Brings back fond childhood memories to... uh...

Ghostbusters (often Filmation's Ghostbusters to avoid confusion) was a syndicated television cartoon that ran sixty-five episodes in late 1986.

Background

If you were a child of the 80s, you probably wondered, "Why the hell is that awesome cartoon with Venkman, Egon, and Slimer called The Real Ghostbusters"? And since there was no Wikipedia back then, your mom probably told you to stop asking stupid questions, or go outside and play.
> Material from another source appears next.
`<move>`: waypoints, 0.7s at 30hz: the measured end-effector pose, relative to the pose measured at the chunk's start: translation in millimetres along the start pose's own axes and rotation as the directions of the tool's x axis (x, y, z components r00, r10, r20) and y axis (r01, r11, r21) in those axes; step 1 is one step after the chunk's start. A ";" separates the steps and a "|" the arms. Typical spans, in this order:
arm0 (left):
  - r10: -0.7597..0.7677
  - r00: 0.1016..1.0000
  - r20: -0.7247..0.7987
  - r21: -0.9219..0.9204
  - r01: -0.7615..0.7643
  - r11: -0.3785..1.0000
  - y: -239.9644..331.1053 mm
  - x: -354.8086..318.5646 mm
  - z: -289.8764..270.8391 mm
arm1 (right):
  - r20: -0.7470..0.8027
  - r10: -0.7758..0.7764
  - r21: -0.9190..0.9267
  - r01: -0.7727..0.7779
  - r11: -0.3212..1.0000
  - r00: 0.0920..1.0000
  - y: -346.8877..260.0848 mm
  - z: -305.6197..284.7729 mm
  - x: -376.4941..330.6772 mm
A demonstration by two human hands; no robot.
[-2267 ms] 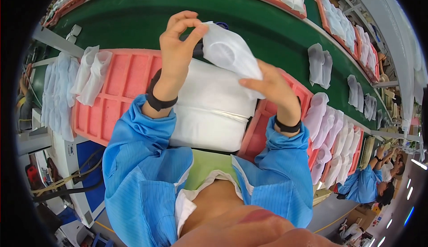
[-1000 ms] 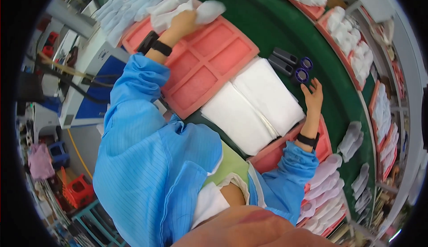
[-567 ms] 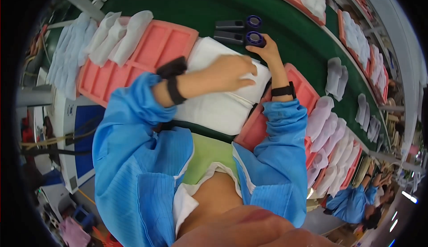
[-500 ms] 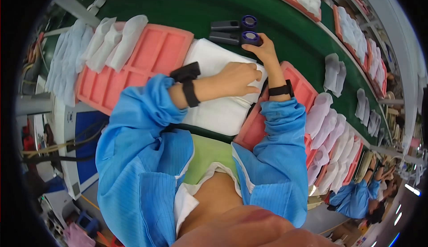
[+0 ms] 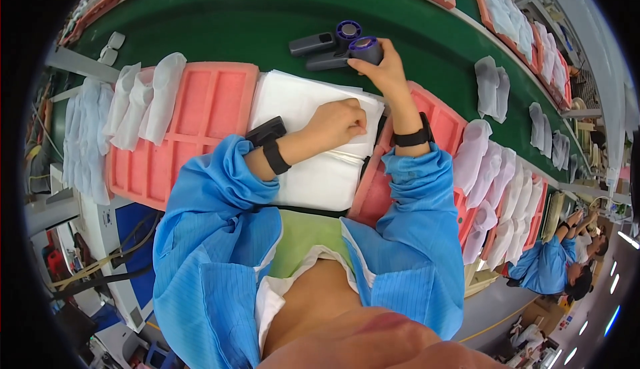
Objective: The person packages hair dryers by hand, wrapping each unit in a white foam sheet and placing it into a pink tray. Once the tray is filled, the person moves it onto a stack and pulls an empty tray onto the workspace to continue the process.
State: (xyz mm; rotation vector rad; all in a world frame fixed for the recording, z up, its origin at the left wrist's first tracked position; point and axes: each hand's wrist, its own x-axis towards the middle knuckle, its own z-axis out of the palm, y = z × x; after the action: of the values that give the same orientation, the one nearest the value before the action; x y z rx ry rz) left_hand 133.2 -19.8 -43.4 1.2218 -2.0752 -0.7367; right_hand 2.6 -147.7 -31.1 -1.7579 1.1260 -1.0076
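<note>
- Right now the right hand [image 5: 381, 70] is gripping a small dark handheld fan with a purple ring head [image 5: 363, 49], fingers curled around the head end; the fan is lying on the green conveyor belt [image 5: 233, 16], just past the far edge of the white stack.
- A second fan of the same kind [image 5: 323, 40] is lying right beside it on the belt, touching or nearly touching the first, with nobody holding it.
- The left hand [image 5: 340, 121] is resting on the stack of white bags [image 5: 300, 136], fingers bent into a narrow pinch at the top sheet near its right edge; whether they are actually gripping the sheet is too hard to tell.
- The stack is sitting between two pink foam trays: the left pink tray [image 5: 193, 129] is lying bare in its middle, and the right pink tray [image 5: 440, 119] is showing under the right forearm.
- White pouches [image 5: 143, 99] are leaning along the left tray's far corner, and more filled white pouches [image 5: 493, 176] are lining up to the right of the right tray.
- Both wrists are wearing black bands, and both arms are in blue sleeves.
- Further off at the right, another person in a blue coat [image 5: 553, 266] is sitting at the line.
</note>
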 end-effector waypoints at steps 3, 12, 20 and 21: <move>-0.080 0.997 -0.020 -0.200 0.074 0.977 -16.8 -0.1 -12.9 | 0.038 -0.005 0.020 0.005 1.000 0.999 -45.1 -33.4 -0.9; -0.303 0.951 0.060 -0.777 0.235 0.585 7.7 11.6 -80.4 | 0.095 -0.287 0.169 0.269 0.948 0.953 -108.1 -122.0 -49.1; -0.373 0.864 -0.337 -0.891 -0.165 0.422 21.8 6.8 -93.8 | 0.180 -0.447 -0.092 0.468 0.879 0.876 -106.2 -15.6 -41.3; -0.412 0.824 -0.389 -0.893 -0.227 0.388 24.1 6.1 -94.9 | 0.172 -0.468 -0.181 0.495 0.850 0.867 -108.1 -6.3 -44.1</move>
State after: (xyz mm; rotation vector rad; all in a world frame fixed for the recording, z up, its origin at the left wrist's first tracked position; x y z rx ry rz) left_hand 187.5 -29.8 37.7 0.7096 -0.7619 -1.1844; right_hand 16.7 -77.1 61.0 -2.3249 0.7481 -1.0745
Well, thanks to a forgotten show in their back catalog, Filmation struck gold in 1984 when Columbia Pictures had a hit with a movie of the same title. Filmation sued Columbia in 1985 over the use of the title Ghostbusters, and in the ensuing settlement Columbia agreed that it would not use that name for a cartoon based on their film. Filmation quickly cranked out a low-budget spinoff of its 1970s live-action show to capitalize on the free marketing. The results were mostly forgettable, and destined to join the vast catalog of cut-rate VHS cartoons that populated bargain bins at local grocers in the early 1990s.

The fun parallel here is that, in response to Filmation's legal trolling, Columbia responded in a truly ingenious fashion: they called their own cartoon series The Real Ghostbusters. That, friends, is the honest truth.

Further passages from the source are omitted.